Este edificio singular, simpático y atractivo, es la muestra de toda una historia de favores y preeminencias. Desde la Edad Media, la única agua de que disponía la ciudad de Guadalajara era la que manaba de diversas fuentes de las cuestas del Sotillo. El nivel freático de estos cerros calizos aflora en sus laderas y mana por hendiduras fácilmente. Prácticamente nunca, ni en las peores épocas de sequía, se han agotado estos manantiales. En el lejano siglo XV era doña Isabel de Vera, señora de Rello (Soria), pero casada con un Iñigo López de Mendoza, la dueña de estos manantiales. En 1459 hizo donación al Convento de San Francisco de Guadalajara del agua que daba el «viaje del Sotillo». Decía así esta señora al hacer su singular donativo: Toda el agua manantial e natural que es en la Fuente Mayor que yo tengo e poseo e me pertenesce en el Sotillo cerca del Olmo Término e jurisdicción de esta Villa camino de Sant Bartolomé de Lupiana, qués la fuente prinçipal e mayor de todas las dhas fuentes que yo hé y tengo e me pertenescen en el dho Sotillo.

Sin embargo, la propiedad de esta riqueza líquida era compartida por varias instituciones, pues en 1491 vemos que el Concejo de la ciudad cedía al duque del Infantado, el magnífico don Iñigo López, constructor del gran palacio que hoy le evoca, los derechos sobre ciertas fuentes recién alumbradas en la cuesta del Sotillo. En ese mismo año, un morisco de la ciudad, Alí Pullate, «engeniero alarife e veçino desta çibdad» se comprometía con el duque a hacer «sesenta arcas desde el nascimiento de donde nasce el agua del sotyllo fasta las casas e palaçios de su señoria en guisa quel dho maestre aly eche en cada una de las dhas arcas una tenaja de obra de çinquenta cantaros de agua y questa dha tenaja la meta debaxo de los caños que agora están de palo de pino y fecho el sitio de manera que pueda llevar e lleve un enforro de cal y ladrillo». Años después, en 1496, Alí Pullate volvió a ser contratado por el duque para terminar de hacer la traída de aguas al palacio, haciéndolas llegar a diversas salas, y al estanque del jardín. Esas obras se habían hecho desde la fuente mayor del Sotillo (esta que hoy describimos) hasta la puerta de Bejanque, pasando por la «fuente de la Niña» y el «arrabal del agua», a través de un encañado de 12.000 tejas protegidas por obra de cal y ladrillo, mientras que desde Bejanque al palacio iba por tuberías de caños o arcaduces de barro cocido.

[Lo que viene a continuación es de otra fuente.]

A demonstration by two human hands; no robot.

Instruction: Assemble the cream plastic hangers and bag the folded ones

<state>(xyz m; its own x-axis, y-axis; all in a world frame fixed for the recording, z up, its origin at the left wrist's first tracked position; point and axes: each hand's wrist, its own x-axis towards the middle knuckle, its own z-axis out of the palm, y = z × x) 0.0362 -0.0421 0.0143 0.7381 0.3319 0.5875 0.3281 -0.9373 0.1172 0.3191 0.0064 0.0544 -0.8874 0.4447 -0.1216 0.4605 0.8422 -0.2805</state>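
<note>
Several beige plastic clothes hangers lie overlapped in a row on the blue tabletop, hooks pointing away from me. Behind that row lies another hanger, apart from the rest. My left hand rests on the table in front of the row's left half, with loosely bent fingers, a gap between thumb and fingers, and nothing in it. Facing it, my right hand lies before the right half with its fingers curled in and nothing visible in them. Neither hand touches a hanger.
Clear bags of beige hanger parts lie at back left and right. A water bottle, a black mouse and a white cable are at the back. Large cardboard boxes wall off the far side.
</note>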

Todavía poco después, en 1500, los franciscanos consiguieron de sus patrones los duques Mendoza, les sufragaran el coste de la traída de aguas que ellos poseían hasta el monasterio, puesto en alto (el actual Fuerte de San Francisco). Se construyó un estanque y un arca junto al dicho monasterio, desde donde se distribuía el agua por la ciudad.

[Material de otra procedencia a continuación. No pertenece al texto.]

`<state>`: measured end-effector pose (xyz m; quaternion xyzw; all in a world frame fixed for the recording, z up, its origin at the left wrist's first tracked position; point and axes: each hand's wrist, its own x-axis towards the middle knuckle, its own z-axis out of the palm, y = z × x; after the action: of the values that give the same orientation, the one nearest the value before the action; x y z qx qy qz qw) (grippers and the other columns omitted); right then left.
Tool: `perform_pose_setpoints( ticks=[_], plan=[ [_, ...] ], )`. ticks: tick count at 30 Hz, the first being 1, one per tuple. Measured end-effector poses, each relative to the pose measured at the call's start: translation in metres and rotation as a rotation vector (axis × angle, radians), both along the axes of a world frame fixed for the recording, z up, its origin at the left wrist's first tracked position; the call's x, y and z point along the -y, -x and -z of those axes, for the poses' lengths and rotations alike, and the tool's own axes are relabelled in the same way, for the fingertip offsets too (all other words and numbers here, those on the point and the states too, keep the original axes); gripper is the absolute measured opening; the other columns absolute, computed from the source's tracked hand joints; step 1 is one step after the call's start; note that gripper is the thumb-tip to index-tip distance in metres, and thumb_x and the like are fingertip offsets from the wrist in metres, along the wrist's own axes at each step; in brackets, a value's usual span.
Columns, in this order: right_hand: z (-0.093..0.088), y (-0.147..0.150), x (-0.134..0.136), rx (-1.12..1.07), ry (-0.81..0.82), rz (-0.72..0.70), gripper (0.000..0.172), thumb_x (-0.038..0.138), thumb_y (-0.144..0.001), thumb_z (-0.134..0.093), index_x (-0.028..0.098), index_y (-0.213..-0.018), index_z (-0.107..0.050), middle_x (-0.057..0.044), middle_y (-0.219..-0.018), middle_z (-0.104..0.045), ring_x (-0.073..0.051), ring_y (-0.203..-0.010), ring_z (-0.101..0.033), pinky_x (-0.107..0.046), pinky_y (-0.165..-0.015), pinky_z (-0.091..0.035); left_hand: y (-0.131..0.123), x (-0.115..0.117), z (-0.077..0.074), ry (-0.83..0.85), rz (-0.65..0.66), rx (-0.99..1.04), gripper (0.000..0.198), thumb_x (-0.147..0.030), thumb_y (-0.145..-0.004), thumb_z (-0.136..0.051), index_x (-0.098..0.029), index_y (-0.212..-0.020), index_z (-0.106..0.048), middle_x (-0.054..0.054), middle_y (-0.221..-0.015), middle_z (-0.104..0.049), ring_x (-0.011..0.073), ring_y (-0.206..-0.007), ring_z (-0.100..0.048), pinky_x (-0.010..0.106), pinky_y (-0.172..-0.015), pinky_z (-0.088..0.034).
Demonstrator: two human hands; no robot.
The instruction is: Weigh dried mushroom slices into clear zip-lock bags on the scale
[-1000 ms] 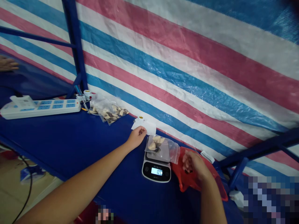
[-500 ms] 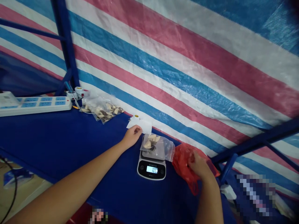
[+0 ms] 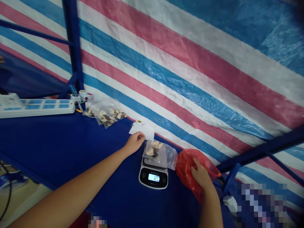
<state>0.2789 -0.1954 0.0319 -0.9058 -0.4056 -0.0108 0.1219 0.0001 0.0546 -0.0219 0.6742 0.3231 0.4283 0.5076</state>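
A small digital scale (image 3: 153,177) stands on the blue table (image 3: 71,142), its lit display showing a reading. On its pan lies a clear plastic bag (image 3: 159,153) holding several pale and dark pieces. My left hand (image 3: 134,142) is closed on the edge of a white paper slip (image 3: 142,129) just left of that bag. My right hand (image 3: 199,174) has its fingers inside a red plastic bag (image 3: 188,164) right of the scale; what they hold is hidden.
More clear bags (image 3: 106,113) with similar pieces lie at the back left, beside small tape rolls (image 3: 83,94). A white and blue power strip (image 3: 38,107) lies at the far left. A striped tarp wall (image 3: 190,63) and blue frame posts (image 3: 73,47) border the table.
My right hand has gone from above the red bag down into it. The scale's reading has changed. My left hand has stayed on the white slip.
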Motion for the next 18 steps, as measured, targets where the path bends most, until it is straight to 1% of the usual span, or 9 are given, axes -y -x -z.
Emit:
perform_pose_setpoints(
  ticks=[2,4,5,7,10,12,14,16,18],
  plan=[
    [0.006,0.003,-0.003,-0.004,0.069,-0.016,0.041,0.024,-0.090,-0.049,0.006,-0.122,-0.069,-0.020,-0.115,-0.073,-0.029,-0.111,-0.067,-0.035,-0.097,-0.047,0.000,0.001,-0.001,0.007,0.000,0.002,0.020,-0.038,-0.081,-0.057,-0.019,-0.080,-0.062,0.001,-0.074,-0.063,0.0163,-0.069,-0.058,0.031,-0.071,-0.045],
    [0.013,0.004,-0.006,-0.065,0.126,-0.030,0.032,0.030,-0.093,-0.051,0.011,-0.105,-0.073,-0.015,-0.098,-0.076,-0.028,-0.095,-0.071,-0.033,-0.084,-0.049,0.001,0.002,-0.002,0.008,0.000,-0.002,0.019,-0.037,-0.081,-0.057,-0.019,-0.080,-0.062,0.001,-0.074,-0.063,0.0166,-0.069,-0.058,0.031,-0.070,-0.045],
    [0.017,0.004,-0.008,-0.081,0.135,-0.038,0.028,0.030,-0.093,-0.051,0.013,-0.098,-0.073,-0.014,-0.093,-0.076,-0.027,-0.090,-0.071,-0.031,-0.079,-0.048,0.001,0.002,-0.003,0.007,0.000,-0.004,0.019,-0.037,-0.081,-0.057,-0.019,-0.080,-0.062,0.001,-0.074,-0.063,0.0167,-0.069,-0.058,0.031,-0.070,-0.044],
    [0.023,0.002,-0.012,-0.047,0.128,-0.048,0.026,0.029,-0.095,-0.050,0.015,-0.094,-0.072,-0.014,-0.095,-0.075,-0.026,-0.091,-0.071,-0.030,-0.078,-0.047,0.002,0.003,-0.004,0.004,0.001,-0.007,0.019,-0.037,-0.081,-0.057,-0.019,-0.079,-0.062,0.001,-0.074,-0.063,0.0168,-0.069,-0.057,0.031,-0.070,-0.044],
    [0.031,0.000,-0.019,0.019,0.125,-0.022,0.030,0.025,-0.099,-0.044,0.010,-0.108,-0.069,-0.016,-0.101,-0.075,-0.026,-0.094,-0.072,-0.030,-0.079,-0.047,0.004,0.006,-0.007,0.003,0.002,-0.002,0.017,-0.035,-0.081,-0.056,-0.019,-0.078,-0.060,0.001,-0.071,-0.061,0.0164,-0.068,-0.056,0.030,-0.069,-0.043],
    [0.033,0.000,-0.022,0.023,0.117,-0.015,0.035,0.024,-0.101,-0.041,0.007,-0.124,-0.063,-0.017,-0.106,-0.075,-0.025,-0.098,-0.072,-0.029,-0.080,-0.048,0.005,0.007,-0.008,0.006,0.001,0.000,0.016,-0.034,-0.081,-0.057,-0.019,-0.078,-0.060,0.000,-0.070,-0.060,0.0160,-0.067,-0.055,0.030,-0.068,-0.042],
    [0.034,-0.001,-0.024,0.050,0.131,-0.011,0.040,0.018,-0.101,-0.039,0.003,-0.135,-0.056,-0.020,-0.111,-0.074,-0.025,-0.102,-0.072,-0.029,-0.085,-0.048,0.006,0.008,-0.009,0.009,0.000,-0.011,0.015,-0.033,-0.081,-0.057,-0.018,-0.078,-0.060,-0.001,-0.069,-0.060,0.0154,-0.066,-0.054,0.029,-0.067,-0.042],
    [0.034,-0.002,-0.026,0.066,0.164,0.003,0.043,0.012,-0.099,-0.038,0.002,-0.138,-0.054,-0.022,-0.116,-0.073,-0.025,-0.106,-0.071,-0.029,-0.090,-0.047,0.007,0.008,-0.010,0.009,0.009,-0.028,0.014,-0.031,-0.081,-0.057,-0.018,-0.078,-0.060,-0.001,-0.070,-0.061,0.0148,-0.065,-0.054,0.029,-0.067,-0.041],
    [0.034,-0.004,-0.027,0.056,0.187,0.027,0.043,0.008,-0.097,-0.037,0.003,-0.134,-0.059,-0.021,-0.115,-0.073,-0.025,-0.106,-0.072,-0.030,-0.091,-0.047,0.007,0.008,-0.011,0.007,0.017,-0.039,0.013,-0.030,-0.082,-0.058,-0.018,-0.077,-0.061,-0.001,-0.070,-0.061,0.0146,-0.065,-0.054,0.028,-0.067,-0.041]
  ],
)
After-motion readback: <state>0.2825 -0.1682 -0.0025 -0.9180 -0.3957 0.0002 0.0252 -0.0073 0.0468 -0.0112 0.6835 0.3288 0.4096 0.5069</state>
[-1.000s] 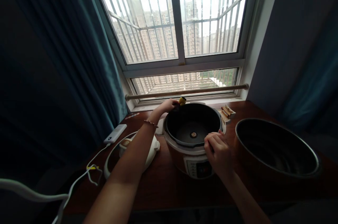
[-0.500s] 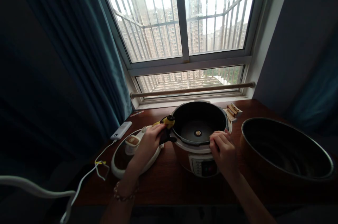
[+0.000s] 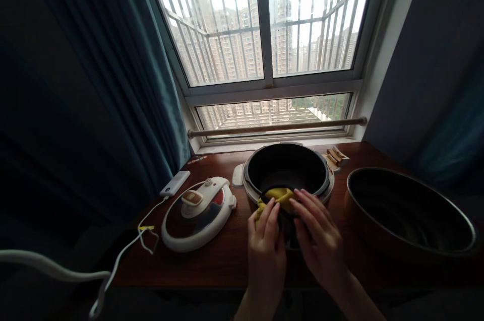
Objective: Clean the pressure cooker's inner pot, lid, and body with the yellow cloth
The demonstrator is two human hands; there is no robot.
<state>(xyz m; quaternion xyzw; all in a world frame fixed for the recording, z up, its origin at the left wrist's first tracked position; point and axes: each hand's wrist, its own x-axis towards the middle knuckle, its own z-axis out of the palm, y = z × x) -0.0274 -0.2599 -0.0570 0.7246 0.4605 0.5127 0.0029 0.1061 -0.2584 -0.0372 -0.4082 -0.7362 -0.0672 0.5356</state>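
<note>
A yellow and black cloth (image 3: pixel 279 195) is bunched at the near rim of a round electric cooker (image 3: pixel 331 180) with a dark inner pot (image 3: pixel 260 162). My left hand (image 3: pixel 266 238) grips the cloth's left part with its fingers closed. Just to the right, my right hand (image 3: pixel 321 240) has its fingers stretched out beside the cloth, with the tips near its right edge. Both hands cover most of the cooker's front panel. The cooker's white-rimmed lid (image 3: pixel 189 246) lies on the table to the left.
On the wooden table (image 3: pixel 227 270), a large dark oval pot (image 3: pixel 351 205) stands at the right. A white power bank (image 3: pixel 175 183) with a cable lies back left. Behind the cooker, a small holder (image 3: pixel 337 155) sits near the window.
My left hand has moved right with the cloth, from the cooker's left side to its near rim. My right hand has come off the rim and spread its fingers.
</note>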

A lo largo del siglo XVI, al crecer notablemente la población arriacense y aumentar sus necesidades de aprovisionamiento, se alumbraron nuevos manantiales por las cuestas del Sotillo. Los carmelitas, en 1560, abrieron nuevas fuentes en una finca entonces adquirida en el barranco, y crearon el llamado «viaje de Santa Catalina» que bajaba por la actual calle del Ferial. Luego se abrió otro que bajaba por el arrabal de Santa Ana, por el Amparo, etc.

Es evidente que los duques del Infantado siguieron cuidando con esmero estas traídas de aguas. Y así fue que a finales del siglo XVI el quinto duque mandara edificar este «Arca del Agua» del Sotillo, poniendo su escudo de armas sobre la puerta. Como un milagro, ha llegado hasta nuestros días en perfecto estado de conservación. Casi cuatrocientos años hace de aquello y solamente la superficie de las piedras se ha evaporado. El resto, incluido el rumor fresco y casi metálico del agua al caer en el arca, sigue como entonces. Rodeada de zarzas y barro, pero entera y pidiendo que su silueta y su memoria sean conservadas y protegidas. Esperemos que así sea.